Sherry had her first baby after labouring at
home and getting to the hospital in the late stages of labour. Sherry
rested for much of her early labour and then progressed rapidly. Whilst
the journey to hospital was not particularly pleasant with strong
contractions, Sherry was pleased to have arrived in hospital ready to
push her baby out and was able to return home the same morning her son
was born as she had planned.
16th July Sunday night brought with it a beautiful luminous full moon
and I thought what a perfect night for labour. But nothing happened.
Monday came and the world seemed such a wonderful place. The trees
swayed, the birds sang and the sun shone. The garden around me resonated
beautiful energy. Everything seemed sharp, clear and perfect. I felt
great.
At about 4pm I was in the early stages of labour. Nikki thought the baby
would arrive during the night. I was very calm and felt ready, I was
extremely tired and so went to bed at 10pm. By the morning we would be
parents, I felt too tired to feel anything else and fell asleep
immediately.
I awoke at 1am with a sharp pain in my abdomen.
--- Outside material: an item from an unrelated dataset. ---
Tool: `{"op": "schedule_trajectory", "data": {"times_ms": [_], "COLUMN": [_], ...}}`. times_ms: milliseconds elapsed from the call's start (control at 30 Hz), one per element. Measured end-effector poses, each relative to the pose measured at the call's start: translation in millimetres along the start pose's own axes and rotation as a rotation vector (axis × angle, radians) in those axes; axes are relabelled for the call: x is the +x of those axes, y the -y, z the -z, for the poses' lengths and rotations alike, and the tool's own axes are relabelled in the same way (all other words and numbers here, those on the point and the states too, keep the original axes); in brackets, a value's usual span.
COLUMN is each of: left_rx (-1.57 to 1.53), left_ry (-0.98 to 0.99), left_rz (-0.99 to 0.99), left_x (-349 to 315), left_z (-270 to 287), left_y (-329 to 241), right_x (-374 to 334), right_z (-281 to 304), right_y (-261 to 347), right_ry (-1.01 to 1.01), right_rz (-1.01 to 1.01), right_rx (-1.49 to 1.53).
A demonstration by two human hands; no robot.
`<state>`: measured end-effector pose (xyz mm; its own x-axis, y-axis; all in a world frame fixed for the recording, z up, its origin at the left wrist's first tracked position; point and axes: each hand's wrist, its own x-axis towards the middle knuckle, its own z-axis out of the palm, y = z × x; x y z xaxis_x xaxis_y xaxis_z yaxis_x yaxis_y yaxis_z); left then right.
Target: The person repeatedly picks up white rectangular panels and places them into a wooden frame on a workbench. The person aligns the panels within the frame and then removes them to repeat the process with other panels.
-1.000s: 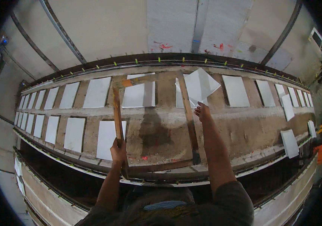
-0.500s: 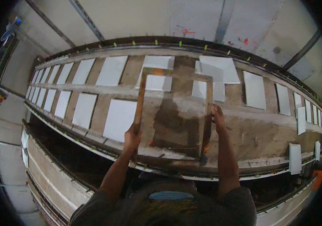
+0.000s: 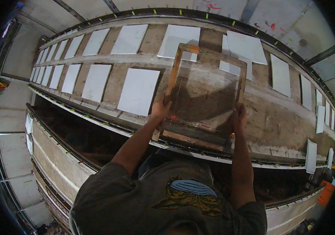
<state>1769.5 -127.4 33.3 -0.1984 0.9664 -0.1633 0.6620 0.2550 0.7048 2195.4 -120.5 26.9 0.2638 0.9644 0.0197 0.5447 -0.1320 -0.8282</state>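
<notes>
Between my hands is a screen printing frame [image 3: 214, 54], a wooden rectangle with see-through mesh stretched across it and red stains near its lower left. My left hand [image 3: 161, 109] is closed round the left bar. On the opposite bar, my right hand [image 3: 238, 118] grips the wood. The frame is over a long brown table [image 3: 277, 121], its near bar by the table's near edge; I cannot tell whether it touches the surface. Just left of it lies a flat white sheet [image 3: 138, 91]. Another white sheet [image 3: 179, 39] is partly covered by the frame's far left corner.
Several white sheets [image 3: 97, 82] lie in two rows along the table. Overlapping sheets [image 3: 247, 46] lie beyond the frame. Small yellow-green tabs [image 3: 181, 12] dot the far rail. A dark gap separates this table from a second one [image 3: 57, 145]. An orange object [image 3: 326, 192] stands at right.
The view has tilted downward, so the table appears higher. Relative to the sheets, the frame has shifted slightly right, still gripped in both hands.
</notes>
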Motion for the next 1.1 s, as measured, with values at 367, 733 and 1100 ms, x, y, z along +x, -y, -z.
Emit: {"op": "schedule_trajectory", "data": {"times_ms": [367,733,1100], "left_rx": [-0.137,0.052,0.377], "left_ry": [-0.032,-0.018,-0.269], "left_rz": [-0.057,0.112,-0.07], "left_x": [-28,-32,-41], "left_z": [-22,-36,-30], "left_y": [1,1,-14], "right_x": [3,4,-1], "right_z": [5,8,13], "right_y": [-51,-78,-32], "right_ry": [-0.071,-0.003,-0.012], "right_rz": [0.047,0.072,-0.07], "right_rx": [-0.093,0.012,-0.175]}}
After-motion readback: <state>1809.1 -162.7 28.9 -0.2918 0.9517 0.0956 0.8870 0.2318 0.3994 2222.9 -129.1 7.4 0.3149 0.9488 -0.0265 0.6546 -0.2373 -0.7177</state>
The contractions had
started and I knew I was in active labour. I began then to my own
amazement, a repetitive pattern of going to the bathroom then lying on
the bed, then immediately going back to the bathroom. The strangest
thing was that I felt like a wolf pacing, marking my territory.
At this stage I could still chat with Lindsay, I wasn't afraid as I
trusted my instinct and I felt guided, I felt everything would be okay.
I had a hot bath and the pain eased, I felt I could handle the
contractions better. I felt happy. I knew what I had to do.
Later as the labour progressed and the pain became intense I didn't want
to speak and I lay on my bed in the dark. I knew I was safe in my ‘den',
I knew the baby was coming and that together we'd make the journey
safely.
Before the labour, I‘d anticipated that I would need Lindsay's support
emotionally, but during the labour I didn't want him fussing around me.
I knew he was there if I needed him at any time but I was in a mental
space which only I could inhabit. I was left for an hour in the dark,
lying on my bed. I sensed my grandmother was watching over me and giving
me comfort. I could hear Lindsay and Nikki talking quietly, I knew where
they were if I needed them, I only had to ask. My senses were sharp. I
could hear everything, I could see clearly in the dark, my sense of
smell was sensitive and I felt nauseous. I didn't want to be touched.
The pain became intense and prolonged, it was hard but I knew I had to
get through it. I wasn't thinking ahead, I was there, focused in the
moment. I was semi-amused by the thought of how passive this ‘active'
birth was and felt disappointed I hadn't squatted or rocked on a ball or
engaged in any of the other ‘active' methods we'd learnt. But all I
wanted to do was lie on the bed. Nikki whispered words of support and
guided me through the peak of the contractions. I knew that there was no
going back from here, it was really happening. It was like something I'd
never experienced but I knew I could handle it. All through this, the
image I had of myself was as a wolf and yet I knew where I was and what
was happening.
Lindsay had gone to pack the car, Nikki had suggested going to the
hospital, I knew dawn was rising, I heard the birds, the morning sounds
were perfectly clear, I heard myself saying I wasn't going to the
hospital and I heard the panic in Nikki's voice as she replied that I
was! I knew I was moving into the next stage but couldn't vocalise it. I
gave very precise instructions to Sarah and Nikki to help locate my
clothes. I was super alert! At this point the thought of getting to the
hospital seemed a huge inconvenience. I imagined each step we'd have to
take…getting up, getting dressed, walking down the stairs, getting into
the car, driving there, getting out, walking to the room…It seemed a
mammoth task. I felt I hadn't got the time, I knew we didn't have long.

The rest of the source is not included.